The digital health market that covers a broad scope of technologies, including mobile health apps, connected wearable devices, and telemedicine, has been on the rise for almost a decade now. The coronavirus pandemic also acts as a catalyst to lead the surge of digital health adoption across Asia and beyond. Amidst extended movement limitations and physical interaction restrictions, digital health continues to remain a permanent fixture and people are becoming more aware of remote monitoring and self-care.

In Malaysia, medical startups such as Nexuses, GetDoc, QueueMed, and Beli Ubat are leading the industry. These startups offer a range of medical products and services from digital healthcare ecosystems to medical product e-commerce platforms and everything in between.

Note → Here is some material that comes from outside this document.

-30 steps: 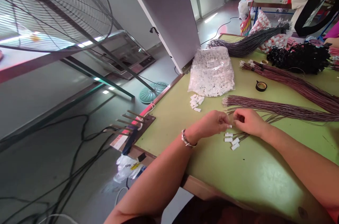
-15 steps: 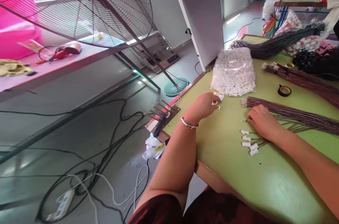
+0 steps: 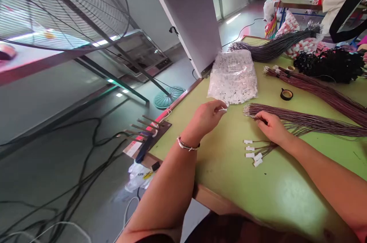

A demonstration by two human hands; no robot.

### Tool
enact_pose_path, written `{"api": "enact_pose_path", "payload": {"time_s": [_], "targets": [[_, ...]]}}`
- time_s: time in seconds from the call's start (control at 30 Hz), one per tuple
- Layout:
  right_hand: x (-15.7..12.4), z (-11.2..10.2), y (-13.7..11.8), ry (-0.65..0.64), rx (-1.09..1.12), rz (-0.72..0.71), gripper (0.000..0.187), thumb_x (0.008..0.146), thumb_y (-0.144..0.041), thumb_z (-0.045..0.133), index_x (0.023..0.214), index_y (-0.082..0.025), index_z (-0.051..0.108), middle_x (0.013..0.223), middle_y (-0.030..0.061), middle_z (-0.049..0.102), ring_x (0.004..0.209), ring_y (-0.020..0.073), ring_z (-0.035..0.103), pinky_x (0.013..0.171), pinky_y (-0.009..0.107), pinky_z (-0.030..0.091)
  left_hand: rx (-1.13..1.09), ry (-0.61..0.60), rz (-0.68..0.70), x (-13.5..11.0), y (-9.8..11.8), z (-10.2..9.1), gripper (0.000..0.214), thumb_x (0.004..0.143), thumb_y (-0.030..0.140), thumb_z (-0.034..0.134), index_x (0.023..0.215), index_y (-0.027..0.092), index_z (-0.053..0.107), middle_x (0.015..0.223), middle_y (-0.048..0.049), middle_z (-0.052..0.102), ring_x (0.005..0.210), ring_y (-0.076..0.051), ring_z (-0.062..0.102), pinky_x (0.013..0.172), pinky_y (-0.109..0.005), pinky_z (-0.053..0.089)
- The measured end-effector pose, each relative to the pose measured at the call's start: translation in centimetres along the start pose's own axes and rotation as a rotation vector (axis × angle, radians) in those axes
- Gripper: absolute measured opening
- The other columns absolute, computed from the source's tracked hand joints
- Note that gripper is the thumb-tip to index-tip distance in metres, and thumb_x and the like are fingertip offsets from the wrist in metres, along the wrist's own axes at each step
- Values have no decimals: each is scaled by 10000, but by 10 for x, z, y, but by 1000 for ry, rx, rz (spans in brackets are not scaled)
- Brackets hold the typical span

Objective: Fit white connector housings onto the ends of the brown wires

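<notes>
My left hand [image 3: 208, 117] is closed, pinching a small white plastic connector [image 3: 223, 109] between thumb and fingertips just in front of a clear bag of white connectors [image 3: 233, 76]. To its right, my right hand [image 3: 271, 126] is closed on a thin brown wire, whose tip shows beside the crimped ends of the brown wire bundle [image 3: 309, 119]. The two hands are apart. Below my right hand, several wires fan out on the green table, each ending in a white connector [image 3: 250, 155].
A black tape roll [image 3: 286, 94] lies behind the bundle, near more brown wires [image 3: 323, 88]. Black parts [image 3: 327, 65] and dark grey wires [image 3: 275, 46] are heaped farther back. A pronged rack [image 3: 157, 132] sits at the left table edge. A large fan [image 3: 71, 9] stands left.
The view has turned to the right. My left hand has lifted a white connector and moved slightly toward my right hand. My right hand has raised the wire's end off the table.
</notes>
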State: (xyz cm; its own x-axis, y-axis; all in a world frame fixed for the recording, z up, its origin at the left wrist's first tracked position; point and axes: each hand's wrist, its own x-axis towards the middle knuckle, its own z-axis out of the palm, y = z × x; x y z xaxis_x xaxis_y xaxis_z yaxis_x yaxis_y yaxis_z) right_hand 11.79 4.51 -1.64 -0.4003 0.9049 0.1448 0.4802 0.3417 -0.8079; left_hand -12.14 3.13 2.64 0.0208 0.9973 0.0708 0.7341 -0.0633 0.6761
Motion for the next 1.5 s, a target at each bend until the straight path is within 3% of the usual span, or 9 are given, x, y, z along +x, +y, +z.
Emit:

Furthermore, to help curb the pandemic and contact trace, the government launched a medical-driven app called MySejahtera. The app eventually evolved into a multi-function platform that covers medical appointments, mobile live queues, and virtual health among others.

Bringing key industry stakeholders together to explore the scope of digital health

The Malaysian Global Innovation and Creativity Centre (MaGIC), in collaboration with Human Inc recently concluded a Digital Health & Wellness Roundtable event exploring the rise of medical startups in Malaysia, a surge in voluntary public adoption of wellness startups, industry pain points and barriers to further innovation, such as fragmented legacy systems, difficulties in showing values and at times, a disconnection with patient needs. The event was attended by key stakeholders and industry leaders, including corporates, startups, investors, and government agencies.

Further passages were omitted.